START GIVEN INFORMATION

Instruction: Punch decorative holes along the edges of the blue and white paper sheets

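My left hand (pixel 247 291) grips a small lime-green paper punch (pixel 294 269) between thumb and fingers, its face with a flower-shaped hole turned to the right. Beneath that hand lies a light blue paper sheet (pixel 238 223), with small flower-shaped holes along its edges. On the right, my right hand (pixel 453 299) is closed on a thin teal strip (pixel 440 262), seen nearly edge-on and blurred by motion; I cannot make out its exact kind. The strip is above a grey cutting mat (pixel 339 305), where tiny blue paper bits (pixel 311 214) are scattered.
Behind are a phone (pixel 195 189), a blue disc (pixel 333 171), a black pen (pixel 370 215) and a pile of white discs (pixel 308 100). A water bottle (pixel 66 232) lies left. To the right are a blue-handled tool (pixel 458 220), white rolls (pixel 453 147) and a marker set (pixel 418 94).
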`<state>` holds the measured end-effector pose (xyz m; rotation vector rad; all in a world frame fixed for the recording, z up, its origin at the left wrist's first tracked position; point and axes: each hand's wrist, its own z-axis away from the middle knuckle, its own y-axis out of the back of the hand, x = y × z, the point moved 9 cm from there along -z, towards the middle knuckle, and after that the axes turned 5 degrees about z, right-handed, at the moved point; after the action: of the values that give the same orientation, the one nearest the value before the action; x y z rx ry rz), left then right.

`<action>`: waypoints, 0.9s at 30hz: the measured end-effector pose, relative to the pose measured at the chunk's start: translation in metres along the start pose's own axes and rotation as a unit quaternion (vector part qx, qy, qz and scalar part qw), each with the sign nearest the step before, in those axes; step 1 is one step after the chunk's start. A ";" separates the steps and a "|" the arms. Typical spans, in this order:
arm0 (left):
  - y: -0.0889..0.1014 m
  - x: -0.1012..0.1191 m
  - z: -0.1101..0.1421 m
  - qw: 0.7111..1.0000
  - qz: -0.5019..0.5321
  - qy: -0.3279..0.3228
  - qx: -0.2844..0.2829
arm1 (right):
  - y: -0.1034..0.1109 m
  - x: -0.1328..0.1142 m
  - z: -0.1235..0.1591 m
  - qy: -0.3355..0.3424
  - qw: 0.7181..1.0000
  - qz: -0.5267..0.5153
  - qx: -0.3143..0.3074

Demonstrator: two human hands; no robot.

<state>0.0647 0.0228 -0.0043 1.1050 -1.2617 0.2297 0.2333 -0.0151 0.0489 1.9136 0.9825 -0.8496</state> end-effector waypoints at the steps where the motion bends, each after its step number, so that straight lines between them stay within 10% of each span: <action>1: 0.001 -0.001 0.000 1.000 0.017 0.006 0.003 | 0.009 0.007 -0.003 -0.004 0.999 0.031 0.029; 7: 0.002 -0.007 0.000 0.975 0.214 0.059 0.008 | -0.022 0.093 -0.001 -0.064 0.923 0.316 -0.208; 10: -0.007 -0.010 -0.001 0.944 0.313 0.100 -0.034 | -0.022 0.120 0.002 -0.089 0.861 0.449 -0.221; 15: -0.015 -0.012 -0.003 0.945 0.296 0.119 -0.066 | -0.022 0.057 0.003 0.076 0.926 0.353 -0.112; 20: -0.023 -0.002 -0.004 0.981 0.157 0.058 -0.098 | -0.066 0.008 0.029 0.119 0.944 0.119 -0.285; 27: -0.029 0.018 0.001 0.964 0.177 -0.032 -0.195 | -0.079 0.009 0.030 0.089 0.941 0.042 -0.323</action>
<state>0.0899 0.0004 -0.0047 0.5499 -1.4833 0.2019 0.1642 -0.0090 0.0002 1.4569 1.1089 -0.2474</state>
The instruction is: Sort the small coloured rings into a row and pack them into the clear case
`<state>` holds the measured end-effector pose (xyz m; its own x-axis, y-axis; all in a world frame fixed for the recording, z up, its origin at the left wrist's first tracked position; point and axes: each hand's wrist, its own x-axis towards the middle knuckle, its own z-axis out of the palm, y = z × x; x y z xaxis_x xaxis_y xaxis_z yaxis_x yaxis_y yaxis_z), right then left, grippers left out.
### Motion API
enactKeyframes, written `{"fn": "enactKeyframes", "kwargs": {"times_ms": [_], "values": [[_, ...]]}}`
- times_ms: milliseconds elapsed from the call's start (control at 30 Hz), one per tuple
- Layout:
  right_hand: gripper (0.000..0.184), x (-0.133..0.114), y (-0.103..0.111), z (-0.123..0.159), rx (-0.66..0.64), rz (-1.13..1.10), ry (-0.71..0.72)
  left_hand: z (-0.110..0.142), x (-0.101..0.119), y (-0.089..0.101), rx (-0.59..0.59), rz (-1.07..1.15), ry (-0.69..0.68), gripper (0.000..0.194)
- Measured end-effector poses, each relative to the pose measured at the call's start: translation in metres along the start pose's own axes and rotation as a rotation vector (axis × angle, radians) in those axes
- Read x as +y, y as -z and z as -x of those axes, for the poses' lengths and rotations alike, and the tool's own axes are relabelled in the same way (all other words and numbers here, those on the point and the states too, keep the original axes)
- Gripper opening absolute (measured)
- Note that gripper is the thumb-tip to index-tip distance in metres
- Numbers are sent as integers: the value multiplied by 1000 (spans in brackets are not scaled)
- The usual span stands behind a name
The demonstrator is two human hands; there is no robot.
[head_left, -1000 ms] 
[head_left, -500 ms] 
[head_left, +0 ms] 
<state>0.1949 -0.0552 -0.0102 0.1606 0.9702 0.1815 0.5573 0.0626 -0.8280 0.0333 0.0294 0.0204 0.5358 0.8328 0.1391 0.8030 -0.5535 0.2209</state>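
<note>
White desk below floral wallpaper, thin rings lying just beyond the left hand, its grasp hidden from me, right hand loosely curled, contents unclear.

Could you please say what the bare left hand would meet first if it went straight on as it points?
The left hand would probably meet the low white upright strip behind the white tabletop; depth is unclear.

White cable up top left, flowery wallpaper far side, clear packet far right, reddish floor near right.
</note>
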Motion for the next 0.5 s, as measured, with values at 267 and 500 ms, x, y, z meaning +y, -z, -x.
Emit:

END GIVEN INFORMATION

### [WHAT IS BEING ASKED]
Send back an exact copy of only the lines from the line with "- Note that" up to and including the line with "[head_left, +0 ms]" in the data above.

### [ANSWER TO THIS TASK]
- Note that gripper is the thumb-tip to index-tip distance in metres
- Numbers are sent as integers: the value multiplied by 1000 (spans in brackets are not scaled)
- The usual span stands behind a name
The demonstrator is two human hands; there is no robot.
[head_left, -1000 ms] 
[head_left, -500 ms] 
[head_left, +0 ms] 

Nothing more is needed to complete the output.